Hepatic stellate cells (HSCs) are recognized as a major player in liver fibrogenesis. Upon liver injury, HSCs differentiate into myofibroblasts and participate in progression of fibrosis and cirrhosis. Additional cell types such as resident liver fibroblasts/myofibroblasts or bone marrow cells are also known to generate myofibroblasts.
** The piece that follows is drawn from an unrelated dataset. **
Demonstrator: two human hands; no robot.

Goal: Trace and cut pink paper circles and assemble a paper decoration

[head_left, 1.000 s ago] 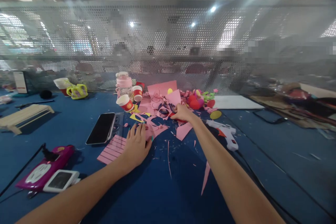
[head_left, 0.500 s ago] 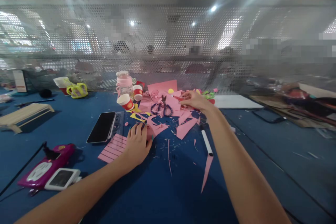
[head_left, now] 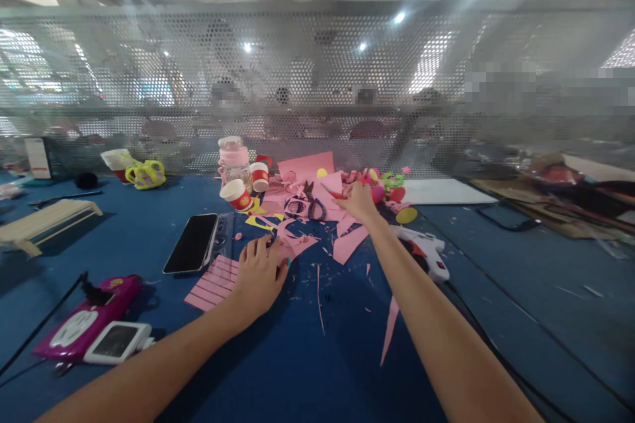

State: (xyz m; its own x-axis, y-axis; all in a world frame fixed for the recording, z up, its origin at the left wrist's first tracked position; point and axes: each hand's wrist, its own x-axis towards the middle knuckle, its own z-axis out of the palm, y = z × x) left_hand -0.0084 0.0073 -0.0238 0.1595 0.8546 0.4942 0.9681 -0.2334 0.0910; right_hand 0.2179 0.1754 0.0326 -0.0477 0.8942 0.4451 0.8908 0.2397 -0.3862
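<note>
My left hand (head_left: 258,274) lies on the table with its fingers spread, pressing near a pink paper strip sheet (head_left: 214,283) ruled with dark lines. Pink paper scraps (head_left: 350,244) reach out past its fingertips. Farther out, my right hand (head_left: 361,201) is closed around a slim red tool (head_left: 338,195) with a pale pointed tip; its exact kind is unclear. Dark-handled scissors (head_left: 316,209) lie open on the pink pile to its left. Beside the hand are red and pink pieces (head_left: 378,194) and a yellow disc (head_left: 406,215).
A phone (head_left: 192,243), paper cups (head_left: 237,195) and a pink-topped bottle (head_left: 234,162) stand or lie to the left. A purple power strip (head_left: 89,317) is nearer me. A white glue gun (head_left: 432,254) shows beside my right forearm. A perforated metal screen (head_left: 317,66) rises behind.
My right hand has shifted left and slightly nearer, with the red tool now pointing left. My right forearm now covers the marker and uncovers the glue gun. The left hand stays put.
</note>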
One of the major obstacles to understanding the mechanism of liver fibrogenesis is the lack of knowledge regarding the developmental origin of HSCs and other liver mesenchymal cells. Recent cell lineage analyses demonstrate that HSCs are derived from mesoderm during liver development. MesP1-expressing mesoderm gives rise to the septum transversum mesenchyme before liver formation and then to the liver mesothelium and mesenchymal cells, including HSCs and perivascular mesenchymal cells around the veins during liver development. During the growth of embryonic liver, the mesothelium, consisting of mesothelial cells and submesothelial cells, migrates inward from the liver surface and gives rise to HSCs and perivascular mesenchymal cells, including portal fibroblasts, smooth muscle cells around the portal vein, and fibroblasts around the central vein. Cell lineage analyses indicate that mesothelial cells are HSC progenitor cells capable of differentiating into HSCs and other liver mesenchymal cells during liver development.

Figure 1

Classification of liver mesenchymal cell types in mouse developing livers. HSCs associated with hepatoblasts express desmin and p75NTR. PMCs around the vein express the HSC markers, Jagged1, and SMA. Mesothelial cells covering liver surface express ALCAM, Podoplanin, and WT1. Submesothelial cells associated with mesothelial cells show an intermediate phenotype between mesothelial cells and HSCs. The mesothelium consisting of mesothelial cells and submesothelial cells gives rise to HSCs and PMCs during mouse liver development (arrows).

Figure 2

Summary of cell lineage analyses of HSCs during mouse liver development. MesP1⁺ mesoderm in early embryos gives rise to Wilms tumor 1 (WT1)⁺ septum transversum mesenchyme (STM). At the onset of liver development, the STM adjacent to the foregut endoderm gives rise to the WT1⁺ mesothelium and WT1⁻ liver mesenchymal cells including HSCs and PMCs. In later stages, the mesothelium migrates inward from the liver surface and gives rise to HSCs and PMCs including portal fibroblasts and smooth muscle cells around the portal vein and fibroblasts around the central vein. The WT1⁺ mesothelium does not contribute to hepatoblasts, endothelial cells, or Kupffer cells in liver development.